Error when running titanic dataset notebook in demo

suryakanth96 · April 14, 2021, 4:16am

I was trying to run the titanic dataset ipynb file provided with the demo by creating a python job.
The job execution fails and I keep getting the following error:
Traceback (most recent call last):
File “job_tmp_titanic_sample.py”, line 1, in
from pyspark.sql import SparkSession
ModuleNotFoundError: No module named ‘pyspark’
And when I go to the Python tab and try to install the required package, the following error shows up:
“The project’s Python environment failed to initialize, please recreate the environment.”

Theo · April 14, 2021, 8:24am

Hi,

The titanic example uses PySpark, when creating a job from a PySpark notebook the Spark job type should be selected. Before trying again, you can remove and create the Python environment of the project.

suryakanth96 · April 14, 2021, 9:00am

Is it possible to have a python feature engineering notebook that stores features from a pandas dataframe into the feature store? And can I run this notebook as a python job?

Theo · April 14, 2021, 10:13am

Yes that is supported, you can use the same feature group ingestion API with Spark and Pandas dataframes. So if you have a notebook using the Python kernel and using the feature group .save() or .insert() with pandas dataframe (Feature Group - Hopsworks Documentation), then you can run that notebook as a Python job.

For the moment this works with feature groups that do not have time-travel enabled, but from the next release that will be supported as well.

suryakanth96 · April 14, 2021, 10:28am

I have used a simple python feature engineering notebook that creates a feature group and stores the features in a pandas dataframe. The code works fine when run from JupyterLab and the feature group and the features get created and stored, but when running as a python job,I am getting the following error:
2021-04-14 09:28:01.974758: I tensorflow/stream_executor/platform/default/dso_loader.cc:49] Successfully opened dynamic library libcudart.so.11.0
Traceback (most recent call last):
File “job_tmp_titanic_sample_python.py”, line 8, in
conn = hsfs.connection()
File “/srv/hops/anaconda/envs/theenv/lib/python3.7/site-packages/hsfs/connection.py”, line 318, in connection
api_key_value,
File “/srv/hops/anaconda/envs/theenv/lib/python3.7/site-packages/hsfs/connection.py”, line 140, in init
self.connect()
File “/srv/hops/anaconda/envs/theenv/lib/python3.7/site-packages/hsfs/decorators.py”, line 25, in if_not_connected
return fn(inst, *args, **kwargs)
File “/srv/hops/anaconda/envs/theenv/lib/python3.7/site-packages/hsfs/connection.py”, line 214, in connect
client.init(“hopsworks”)
File “/srv/hops/anaconda/envs/theenv/lib/python3.7/site-packages/hsfs/client/init.py”, line 39, in init
_client = hopsworks.Client()
File “/srv/hops/anaconda/envs/theenv/lib/python3.7/site-packages/hsfs/client/hopsworks.py”, line 60, in init
self._auth = auth.BearerAuth(self._read_jwt())
File “/srv/hops/anaconda/envs/theenv/lib/python3.7/site-packages/hsfs/client/base.py”, line 82, in _read_jwt
with open(self.TOKEN_FILE, “r”) as jwt:
FileNotFoundError: [Errno 2] No such file or directory: ‘token.jwt’

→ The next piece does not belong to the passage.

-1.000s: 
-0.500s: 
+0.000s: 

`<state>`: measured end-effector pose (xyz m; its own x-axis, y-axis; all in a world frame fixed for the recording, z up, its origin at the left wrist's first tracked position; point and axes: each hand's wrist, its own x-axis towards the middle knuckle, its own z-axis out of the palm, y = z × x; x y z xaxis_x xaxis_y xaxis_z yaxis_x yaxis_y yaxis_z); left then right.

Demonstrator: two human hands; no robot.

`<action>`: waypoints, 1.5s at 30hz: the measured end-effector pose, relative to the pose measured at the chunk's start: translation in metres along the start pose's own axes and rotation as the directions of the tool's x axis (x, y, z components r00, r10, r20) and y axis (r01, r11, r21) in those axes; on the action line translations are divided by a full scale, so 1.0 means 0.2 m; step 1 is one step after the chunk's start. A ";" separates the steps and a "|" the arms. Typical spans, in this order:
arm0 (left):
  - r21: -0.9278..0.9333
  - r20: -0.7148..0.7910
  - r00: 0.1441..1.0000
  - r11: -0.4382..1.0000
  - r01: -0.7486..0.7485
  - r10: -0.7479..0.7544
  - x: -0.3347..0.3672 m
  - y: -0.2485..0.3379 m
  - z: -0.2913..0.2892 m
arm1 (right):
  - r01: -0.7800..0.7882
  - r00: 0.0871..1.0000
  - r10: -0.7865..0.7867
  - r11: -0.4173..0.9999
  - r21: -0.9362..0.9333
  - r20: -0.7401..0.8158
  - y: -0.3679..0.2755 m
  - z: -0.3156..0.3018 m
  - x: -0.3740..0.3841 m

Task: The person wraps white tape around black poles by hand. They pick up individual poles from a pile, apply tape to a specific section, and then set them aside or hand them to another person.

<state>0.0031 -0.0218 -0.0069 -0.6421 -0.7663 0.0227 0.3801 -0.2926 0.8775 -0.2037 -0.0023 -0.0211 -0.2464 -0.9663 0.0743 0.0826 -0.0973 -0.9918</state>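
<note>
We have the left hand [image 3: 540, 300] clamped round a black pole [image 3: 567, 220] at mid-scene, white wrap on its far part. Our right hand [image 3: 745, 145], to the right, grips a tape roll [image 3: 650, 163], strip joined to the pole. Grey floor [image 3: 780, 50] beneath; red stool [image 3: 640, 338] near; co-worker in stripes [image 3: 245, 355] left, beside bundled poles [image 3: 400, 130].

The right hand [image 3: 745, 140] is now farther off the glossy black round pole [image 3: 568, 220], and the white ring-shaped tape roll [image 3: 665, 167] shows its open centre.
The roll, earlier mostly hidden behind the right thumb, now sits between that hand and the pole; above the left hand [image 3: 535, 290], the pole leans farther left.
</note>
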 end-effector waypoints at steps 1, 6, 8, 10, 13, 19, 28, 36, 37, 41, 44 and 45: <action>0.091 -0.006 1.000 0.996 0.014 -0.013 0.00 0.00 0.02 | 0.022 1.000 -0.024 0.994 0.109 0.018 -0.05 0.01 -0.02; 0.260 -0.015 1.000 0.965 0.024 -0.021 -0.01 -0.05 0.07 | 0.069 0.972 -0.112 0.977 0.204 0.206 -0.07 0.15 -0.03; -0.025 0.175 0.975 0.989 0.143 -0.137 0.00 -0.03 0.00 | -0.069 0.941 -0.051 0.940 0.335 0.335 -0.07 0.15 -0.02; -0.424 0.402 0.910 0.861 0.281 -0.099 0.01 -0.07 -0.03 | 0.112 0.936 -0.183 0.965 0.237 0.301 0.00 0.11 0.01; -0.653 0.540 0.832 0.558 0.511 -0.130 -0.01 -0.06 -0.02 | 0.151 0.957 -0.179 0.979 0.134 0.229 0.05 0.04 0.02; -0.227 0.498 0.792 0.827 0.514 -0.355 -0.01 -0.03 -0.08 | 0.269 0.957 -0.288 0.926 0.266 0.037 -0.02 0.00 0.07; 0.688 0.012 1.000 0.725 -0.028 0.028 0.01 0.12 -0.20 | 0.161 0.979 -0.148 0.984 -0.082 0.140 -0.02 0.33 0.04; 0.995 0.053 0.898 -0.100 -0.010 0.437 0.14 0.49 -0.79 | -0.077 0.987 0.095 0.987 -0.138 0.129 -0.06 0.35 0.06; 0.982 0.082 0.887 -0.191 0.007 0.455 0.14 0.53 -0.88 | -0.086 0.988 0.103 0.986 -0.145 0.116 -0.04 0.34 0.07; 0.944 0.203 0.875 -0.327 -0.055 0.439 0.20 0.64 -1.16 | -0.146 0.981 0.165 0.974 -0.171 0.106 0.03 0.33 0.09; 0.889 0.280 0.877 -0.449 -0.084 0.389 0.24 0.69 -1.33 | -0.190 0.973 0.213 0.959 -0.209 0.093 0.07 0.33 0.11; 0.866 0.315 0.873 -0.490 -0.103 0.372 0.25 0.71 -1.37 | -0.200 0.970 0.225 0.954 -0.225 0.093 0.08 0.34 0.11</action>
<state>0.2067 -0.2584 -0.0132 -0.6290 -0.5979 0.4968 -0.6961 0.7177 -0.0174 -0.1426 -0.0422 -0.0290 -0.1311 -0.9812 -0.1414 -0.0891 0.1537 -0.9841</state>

Theo · April 14, 2021, 2:43pm

We have managed to reproduce the issue, it is related to the current working directory of the Python job which is different to the one in Jupyter.

Until we release a fix, a workaround is to add this code in the beginning of your notebook which copies the missing file where the Python job expects it to be. Let me know if that works ok for you.

import shutil
import os

if os.path.exists("/srv/hops/secrets"):
    token = "token.jwt"  
    source = os.path.join("/srv/hops/secrets/", token)
    destination = os.path.join(os.getcwd(), token)
    dest = shutil.copyfile(source, destination)

suryakanth96 · April 19, 2021, 3:41pm

Now I am getting the following error when running the job:
‘io.hops.hopsworks.exceptions.ServiceException’

Theo · April 19, 2021, 4:38pm

Is there a more specific error in the stdout/stderr logs? There are two buttons to view the logs under the execution actions.

Does it work if you try to run a simple python program? For example you can upload a hello.py that only contains

print("hello")

in a dataset and then create and run the Python job.

Also which Hopsworks version are you using? Do you have cli access to the cluster VMs?